Long Term Capital Managment had Nobel Prize winners doing their risk management and look where that ended, a nice multi-billion dollar tax-payer funded bail-out:
LTCM, a hedge fund above suspicion
Wikipedia entry
People are always saying that, but it just isn't true. Relying only on obscurity for security is probably a bad idea, but as part of a complete security solution, it can be very helpful.
People will not successfully exploit a vulnerability they do not know about, or attack a system they do not know is there.
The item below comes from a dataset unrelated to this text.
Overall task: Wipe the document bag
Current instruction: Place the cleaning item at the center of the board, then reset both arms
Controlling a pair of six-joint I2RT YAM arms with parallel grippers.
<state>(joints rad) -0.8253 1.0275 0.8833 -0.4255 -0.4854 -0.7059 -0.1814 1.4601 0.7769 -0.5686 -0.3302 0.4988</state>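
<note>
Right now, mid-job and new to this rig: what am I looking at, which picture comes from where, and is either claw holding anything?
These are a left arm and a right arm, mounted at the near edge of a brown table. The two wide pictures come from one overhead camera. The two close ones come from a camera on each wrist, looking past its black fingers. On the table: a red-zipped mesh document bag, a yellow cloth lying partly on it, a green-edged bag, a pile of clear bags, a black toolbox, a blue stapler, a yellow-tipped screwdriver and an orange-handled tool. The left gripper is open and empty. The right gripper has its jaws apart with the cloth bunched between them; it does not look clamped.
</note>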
Even if some fraction of people are in the know, you've reduced your potential attacker count by the fraction of them who are not in the know.
When all you have is a hammer, everything looks like a skull.
lots of comments here are noting the hubris of these guys in asking for jobs.
I'd just like to add that not only are they criticizing the company's QA process and releasing the bug without having notified google first, as others pointed out...
They found the exploit by MISTAKE! It was a bug in their own code that caused the problem, something as stupid as a missing caret at the end of a line. So, in other words, they are looking for work looking for bugs in Google's software that they found solely because of a bug in the software they wrote.
On another note, bugs in software happen, no matter WHO you are, the trick is just to be able to fix them in a timely fashion and deal with the situation effectively. I believe that Google will do this, especially if the previous comment stating that it has been patched is true. Everyone is making too big a deal out of something that has happened to every developer on every software ever. The reason MS gets crap for it is simply because they continuously produce buggy code ridden with security issues, but deny this is the case, and often ignore security problems until they are found out by the general public.
-Jay
I haven't been able to receive any gmails for a half hour or so... maybe they've disabled incoming messages until they've sorted this all out?
XML never does this. XML parsers, upon finding a problem must stop parsing and throw a fatal error. It's in the specification.
Instead of mindlessly knee-jerking because you don't like XML, try reading the article. The greater-than symbol that causes problems is the delimiter for the email address - syntax that goes back to 1982's RFC 822 - long before XML's time.